Problem to solve: Write out exactly the lines of the material below, beginning at the top and ending at the line that contains "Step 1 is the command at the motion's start".
* * *
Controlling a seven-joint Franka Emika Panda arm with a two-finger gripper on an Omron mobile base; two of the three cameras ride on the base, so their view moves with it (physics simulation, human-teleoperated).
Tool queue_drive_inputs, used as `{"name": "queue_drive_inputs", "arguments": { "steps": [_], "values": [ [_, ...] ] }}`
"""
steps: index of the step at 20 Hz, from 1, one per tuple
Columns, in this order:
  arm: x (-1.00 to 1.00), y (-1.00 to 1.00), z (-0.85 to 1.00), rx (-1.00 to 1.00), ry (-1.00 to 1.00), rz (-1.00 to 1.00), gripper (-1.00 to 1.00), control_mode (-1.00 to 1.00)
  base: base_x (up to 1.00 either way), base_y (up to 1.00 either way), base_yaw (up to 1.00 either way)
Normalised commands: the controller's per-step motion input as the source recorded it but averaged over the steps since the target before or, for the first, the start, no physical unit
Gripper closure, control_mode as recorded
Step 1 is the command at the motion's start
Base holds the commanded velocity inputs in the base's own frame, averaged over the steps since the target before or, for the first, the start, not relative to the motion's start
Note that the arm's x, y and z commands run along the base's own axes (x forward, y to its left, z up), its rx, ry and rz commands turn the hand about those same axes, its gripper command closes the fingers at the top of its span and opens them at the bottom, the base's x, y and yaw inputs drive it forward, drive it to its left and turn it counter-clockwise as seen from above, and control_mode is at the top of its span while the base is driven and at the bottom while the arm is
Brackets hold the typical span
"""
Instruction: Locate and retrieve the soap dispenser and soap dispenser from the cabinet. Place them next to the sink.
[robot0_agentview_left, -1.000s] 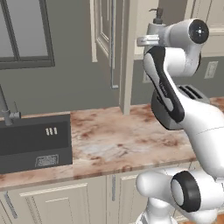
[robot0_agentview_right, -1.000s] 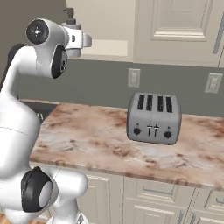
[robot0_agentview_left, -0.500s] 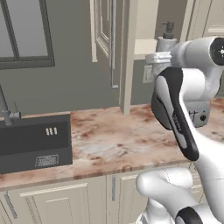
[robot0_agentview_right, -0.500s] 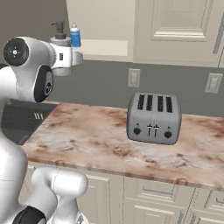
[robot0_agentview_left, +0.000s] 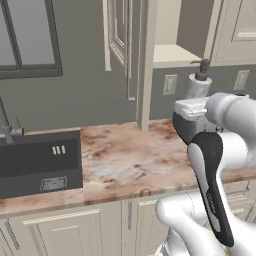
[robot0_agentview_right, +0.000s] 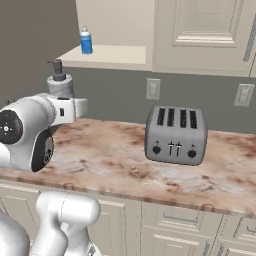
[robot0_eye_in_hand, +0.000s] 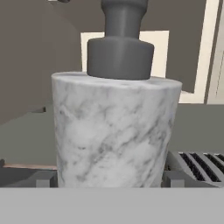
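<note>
Hand view: the pale grey marble soap dispenser (robot0_eye_in_hand: 116, 127) stands upright between my two dark fingertips (robot0_eye_in_hand: 174, 178), its dark pump top (robot0_eye_in_hand: 120, 37) pointing straight up — my pincer (robot0_eye_in_hand: 109, 180) is spread wide but closed on the bottle's broad body, so I have it in hold. In the left base view I carry the bottle over the marbled counter (robot0_agentview_left: 125, 160), out in front of the open cabinet (robot0_agentview_left: 170, 52). The sink (robot0_agentview_left: 37, 162) lies well off to my left along that counter — that is the way the bottle, kept on its vertical axis, must travel. In the right base view the blue soap dispenser (robot0_agentview_right: 86, 40) waits on the cabinet shelf, up and behind my hand; the toaster (robot0_agentview_right: 176, 135) sits away to the right.
</note>
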Motion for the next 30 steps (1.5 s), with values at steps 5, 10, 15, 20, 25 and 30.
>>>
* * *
Exercise answer:
Controlling a seven-joint Franka Emika Panda arm with a two-finger gripper on an Omron mobile base; two of the three cameras ride on the base, so their view moves with it (physics simulation, human-teleoperated).
Tool queue_drive_inputs, used as `{"name": "queue_drive_inputs", "arguments": { "steps": [_], "values": [ [_, ...] ] }}`
"""
steps: index of the step at 20 Hz, from 1, one per tuple
Columns, in this order:
  arm: x (-1.00 to 1.00), y (-1.00 to 1.00), z (-0.85 to 1.00), rx (-1.00 to 1.00), ry (-1.00 to 1.00), rz (-1.00 to 1.00), gripper (-1.00 to 1.00), control_mode (-1.00 to 1.00)
  base: base_x (up to 1.00 either way), base_y (up to 1.00 either way), base_yaw (up to 1.00 either way)
Normalised commands: the controller's per-step motion input as the source recorded it but averaged over the steps since the target before or, for the first, the start, no physical unit
Gripper closure, control_mode as recorded
Step 1 is the command at the motion's start

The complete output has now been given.